Et Agnès Varda de rappeler combien on peut apprendre, pour peu qu’on s’intéresse à autrui.

« Ce n’est pas un film sociologique ou politiquement engagé, mais c’est un film qui parle de notre société. Avec l’apport des photos-murales de JR, l’art devient une occasion de dialogue social. »

Au passage, Agnès Varda se désole de ce que son coréalisateur, justement, ne soit pas présent pour cette ronde d’entrevues là. Jusqu’ici, ils ont toujours parlé du film ensemble.

Le facteur chance

À cet égard, tout du long, on est témoins de la complicité qui croît entre les deux collaborateurs, le respect mutuel se muant en affection manifeste. Pour autant, lors de séances de travail croquées par la caméra, des divergences de points de vue peuvent émerger, notamment lorsque JR suggère une approche différente, en prédéterminant des destinations, alors qu’Agnès Varda préfère ne rien changer. Les rencontres fortuites, la chance, en somme, les ont bien servis, remarque-t-elle.

Un compromis émerge : il l’entraîne à Saint-Aubin-sur-Mer, elle s’aperçoit qu’elle y a fait une séance photo en 1954. JR devient modèle, on reproduit certaines compositions d’antan, puis on les magnifie en tapissant un bunker. Passé et présent communient, entre hasard et dessein.

Cela ne s’invente pas : alors même qu’Agnès Varda réitère sa déception quant à l’absence de JR, le voici qui frappe à la porte de sa chambre d’hôtel.

« C’est la chance, je vous dis », se réjouit la cinéaste en passant aussitôt le combiné à son ami.

Des autres jusqu’à soi

Lorsqu’on lui fait remarquer que plus le film avance, plus Agnès Varda s’ouvre à lui, JR acquiesce. La réalisatrice de Sans toit ni loi et Les glaneurs et la glaneuse aborde ainsi, avec pudeur mais sans faux-fuyant, ses problèmes de dégénérescence oculaire, et le fait qu’elle a désormais la vision floue.

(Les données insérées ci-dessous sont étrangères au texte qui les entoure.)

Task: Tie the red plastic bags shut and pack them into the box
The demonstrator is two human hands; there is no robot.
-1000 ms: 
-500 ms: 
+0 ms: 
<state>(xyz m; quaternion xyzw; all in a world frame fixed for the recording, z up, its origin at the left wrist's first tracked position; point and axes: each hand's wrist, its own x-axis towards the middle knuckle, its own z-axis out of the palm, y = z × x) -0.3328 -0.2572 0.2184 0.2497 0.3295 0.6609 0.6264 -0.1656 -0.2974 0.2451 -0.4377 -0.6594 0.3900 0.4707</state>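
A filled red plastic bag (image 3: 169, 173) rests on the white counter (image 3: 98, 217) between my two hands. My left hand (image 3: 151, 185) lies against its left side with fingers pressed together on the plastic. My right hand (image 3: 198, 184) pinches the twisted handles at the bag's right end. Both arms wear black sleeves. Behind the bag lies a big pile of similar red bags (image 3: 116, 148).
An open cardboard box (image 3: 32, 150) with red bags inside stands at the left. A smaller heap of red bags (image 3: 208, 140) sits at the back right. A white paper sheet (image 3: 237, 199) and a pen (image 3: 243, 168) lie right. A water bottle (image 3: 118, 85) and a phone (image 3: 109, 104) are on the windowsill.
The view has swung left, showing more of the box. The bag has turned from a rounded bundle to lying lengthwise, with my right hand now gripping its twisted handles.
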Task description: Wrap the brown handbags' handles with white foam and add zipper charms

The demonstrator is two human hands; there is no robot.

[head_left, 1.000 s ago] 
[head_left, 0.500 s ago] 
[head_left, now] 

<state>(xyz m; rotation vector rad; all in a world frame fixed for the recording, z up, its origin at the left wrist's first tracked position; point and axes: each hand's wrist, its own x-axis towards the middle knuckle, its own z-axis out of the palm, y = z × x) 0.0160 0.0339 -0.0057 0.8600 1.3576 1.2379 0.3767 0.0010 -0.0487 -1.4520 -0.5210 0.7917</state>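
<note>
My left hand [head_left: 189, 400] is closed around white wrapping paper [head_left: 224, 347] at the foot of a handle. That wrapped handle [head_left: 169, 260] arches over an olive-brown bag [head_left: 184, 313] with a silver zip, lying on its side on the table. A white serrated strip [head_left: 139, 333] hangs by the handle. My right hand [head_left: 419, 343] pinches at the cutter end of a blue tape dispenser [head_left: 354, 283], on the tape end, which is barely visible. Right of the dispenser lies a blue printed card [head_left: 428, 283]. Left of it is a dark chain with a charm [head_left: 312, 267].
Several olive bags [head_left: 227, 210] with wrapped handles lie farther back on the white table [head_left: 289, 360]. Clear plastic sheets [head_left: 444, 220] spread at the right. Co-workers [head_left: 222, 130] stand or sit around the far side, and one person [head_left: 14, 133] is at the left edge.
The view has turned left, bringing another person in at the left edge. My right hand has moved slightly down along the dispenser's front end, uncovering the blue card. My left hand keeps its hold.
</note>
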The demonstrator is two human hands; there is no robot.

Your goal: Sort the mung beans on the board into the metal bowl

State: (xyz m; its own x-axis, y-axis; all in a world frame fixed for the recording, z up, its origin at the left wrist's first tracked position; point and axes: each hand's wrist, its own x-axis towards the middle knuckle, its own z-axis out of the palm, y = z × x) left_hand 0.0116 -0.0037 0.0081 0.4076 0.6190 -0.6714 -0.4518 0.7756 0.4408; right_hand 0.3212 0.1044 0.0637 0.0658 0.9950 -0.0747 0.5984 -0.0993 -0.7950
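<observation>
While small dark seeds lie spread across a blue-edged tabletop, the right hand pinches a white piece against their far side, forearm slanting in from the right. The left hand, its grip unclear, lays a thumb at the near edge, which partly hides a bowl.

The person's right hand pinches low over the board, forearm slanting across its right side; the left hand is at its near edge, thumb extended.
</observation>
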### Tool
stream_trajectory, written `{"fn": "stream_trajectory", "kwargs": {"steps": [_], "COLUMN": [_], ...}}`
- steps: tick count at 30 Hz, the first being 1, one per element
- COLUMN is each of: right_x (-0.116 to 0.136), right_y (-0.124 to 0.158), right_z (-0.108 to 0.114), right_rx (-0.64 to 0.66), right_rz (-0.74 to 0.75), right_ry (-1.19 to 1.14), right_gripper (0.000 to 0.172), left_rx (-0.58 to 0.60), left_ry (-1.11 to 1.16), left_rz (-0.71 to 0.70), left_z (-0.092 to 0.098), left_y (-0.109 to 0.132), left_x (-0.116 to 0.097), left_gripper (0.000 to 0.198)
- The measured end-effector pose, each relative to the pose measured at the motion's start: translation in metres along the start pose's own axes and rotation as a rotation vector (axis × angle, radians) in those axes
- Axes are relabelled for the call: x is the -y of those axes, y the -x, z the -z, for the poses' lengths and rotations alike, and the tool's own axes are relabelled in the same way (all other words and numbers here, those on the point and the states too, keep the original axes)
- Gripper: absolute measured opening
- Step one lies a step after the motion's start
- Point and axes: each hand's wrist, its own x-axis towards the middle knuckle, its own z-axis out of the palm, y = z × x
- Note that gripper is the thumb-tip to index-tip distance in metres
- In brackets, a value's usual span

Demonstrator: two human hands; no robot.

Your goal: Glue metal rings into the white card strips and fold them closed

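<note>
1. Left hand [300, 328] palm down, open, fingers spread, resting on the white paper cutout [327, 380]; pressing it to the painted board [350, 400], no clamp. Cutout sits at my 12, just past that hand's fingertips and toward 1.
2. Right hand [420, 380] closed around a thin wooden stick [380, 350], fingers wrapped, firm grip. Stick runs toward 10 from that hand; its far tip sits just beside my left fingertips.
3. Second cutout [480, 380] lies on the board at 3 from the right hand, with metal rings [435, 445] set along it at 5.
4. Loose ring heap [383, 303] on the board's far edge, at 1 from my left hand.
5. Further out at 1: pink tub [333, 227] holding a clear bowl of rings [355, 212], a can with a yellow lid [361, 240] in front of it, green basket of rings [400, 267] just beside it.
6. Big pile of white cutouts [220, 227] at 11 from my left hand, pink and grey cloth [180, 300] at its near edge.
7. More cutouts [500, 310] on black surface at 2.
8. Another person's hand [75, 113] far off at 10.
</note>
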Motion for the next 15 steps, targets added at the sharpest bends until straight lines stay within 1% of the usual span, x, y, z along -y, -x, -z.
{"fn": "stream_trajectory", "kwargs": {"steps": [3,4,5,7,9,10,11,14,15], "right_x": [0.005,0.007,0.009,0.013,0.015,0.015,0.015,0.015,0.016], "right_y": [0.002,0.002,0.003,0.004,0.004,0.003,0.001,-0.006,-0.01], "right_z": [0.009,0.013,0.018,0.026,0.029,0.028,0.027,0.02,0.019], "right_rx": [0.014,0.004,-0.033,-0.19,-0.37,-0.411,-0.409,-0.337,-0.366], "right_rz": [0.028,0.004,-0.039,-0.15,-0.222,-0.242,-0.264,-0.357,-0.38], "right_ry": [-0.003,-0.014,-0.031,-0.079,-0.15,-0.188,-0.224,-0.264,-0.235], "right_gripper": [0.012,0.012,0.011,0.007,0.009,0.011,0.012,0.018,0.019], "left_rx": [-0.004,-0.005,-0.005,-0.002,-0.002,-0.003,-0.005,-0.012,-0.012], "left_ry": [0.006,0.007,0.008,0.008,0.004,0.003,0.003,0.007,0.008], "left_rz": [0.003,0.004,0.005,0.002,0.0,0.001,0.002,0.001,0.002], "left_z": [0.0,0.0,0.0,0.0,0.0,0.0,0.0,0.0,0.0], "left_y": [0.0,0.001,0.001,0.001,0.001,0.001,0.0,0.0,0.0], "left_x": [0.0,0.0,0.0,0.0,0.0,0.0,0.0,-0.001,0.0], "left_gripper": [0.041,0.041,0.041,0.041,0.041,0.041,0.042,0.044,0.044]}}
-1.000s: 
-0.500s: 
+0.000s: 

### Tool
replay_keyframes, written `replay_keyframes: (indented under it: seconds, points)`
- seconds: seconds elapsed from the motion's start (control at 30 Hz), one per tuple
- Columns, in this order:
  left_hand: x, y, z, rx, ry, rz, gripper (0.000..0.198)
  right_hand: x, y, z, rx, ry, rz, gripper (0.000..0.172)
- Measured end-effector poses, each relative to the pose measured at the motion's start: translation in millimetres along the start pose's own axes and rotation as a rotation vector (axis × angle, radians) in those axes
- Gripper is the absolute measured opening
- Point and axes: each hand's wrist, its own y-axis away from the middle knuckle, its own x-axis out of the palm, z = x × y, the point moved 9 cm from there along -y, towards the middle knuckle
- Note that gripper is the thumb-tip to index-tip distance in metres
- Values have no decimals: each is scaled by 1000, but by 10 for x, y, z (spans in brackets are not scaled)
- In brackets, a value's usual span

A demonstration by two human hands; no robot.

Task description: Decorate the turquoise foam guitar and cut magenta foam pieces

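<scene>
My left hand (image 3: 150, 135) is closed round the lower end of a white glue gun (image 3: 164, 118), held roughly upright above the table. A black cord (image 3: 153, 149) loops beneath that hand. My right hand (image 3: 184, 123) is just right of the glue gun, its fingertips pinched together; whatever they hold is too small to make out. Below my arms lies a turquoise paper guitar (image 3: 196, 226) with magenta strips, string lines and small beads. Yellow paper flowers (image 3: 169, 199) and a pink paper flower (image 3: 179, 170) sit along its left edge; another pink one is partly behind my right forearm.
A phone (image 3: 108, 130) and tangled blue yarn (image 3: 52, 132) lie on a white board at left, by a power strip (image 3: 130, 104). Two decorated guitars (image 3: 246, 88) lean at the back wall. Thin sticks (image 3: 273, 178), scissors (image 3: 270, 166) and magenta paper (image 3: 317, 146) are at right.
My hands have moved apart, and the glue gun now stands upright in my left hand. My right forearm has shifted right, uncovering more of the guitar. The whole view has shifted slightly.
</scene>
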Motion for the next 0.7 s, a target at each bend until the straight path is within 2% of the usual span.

Triste ironie, compte tenu du thème qui se trouve au coeur du documentaire, à savoir le regard : celui que les coauteurs posent sur autrui, puis celui que les participants sont invités à poser sur eux-mêmes, avec caméra qui documente et téléphones de tout un chacun captant de petits égoportraits sur fond d’immenses portraits.

« Mon travail porte essentiellement sur le regard, et Agnès, de son côté, perd la vue, résume JR. Ce thème-là s’est tout naturellement imposé à nous. Ç’a été très émouvant pour nous, car nous avons mis beaucoup de nous-mêmes dans le film. On a appris à se connaître, à se découvrir l’un l’autre pendant le tournage. L’émotion à l’écran est réelle ; ce n’était pas écrit. »

« On a fait ce film à quatre yeux, à quatre mains… Et avec un camion magique », conclut Agnès Varda.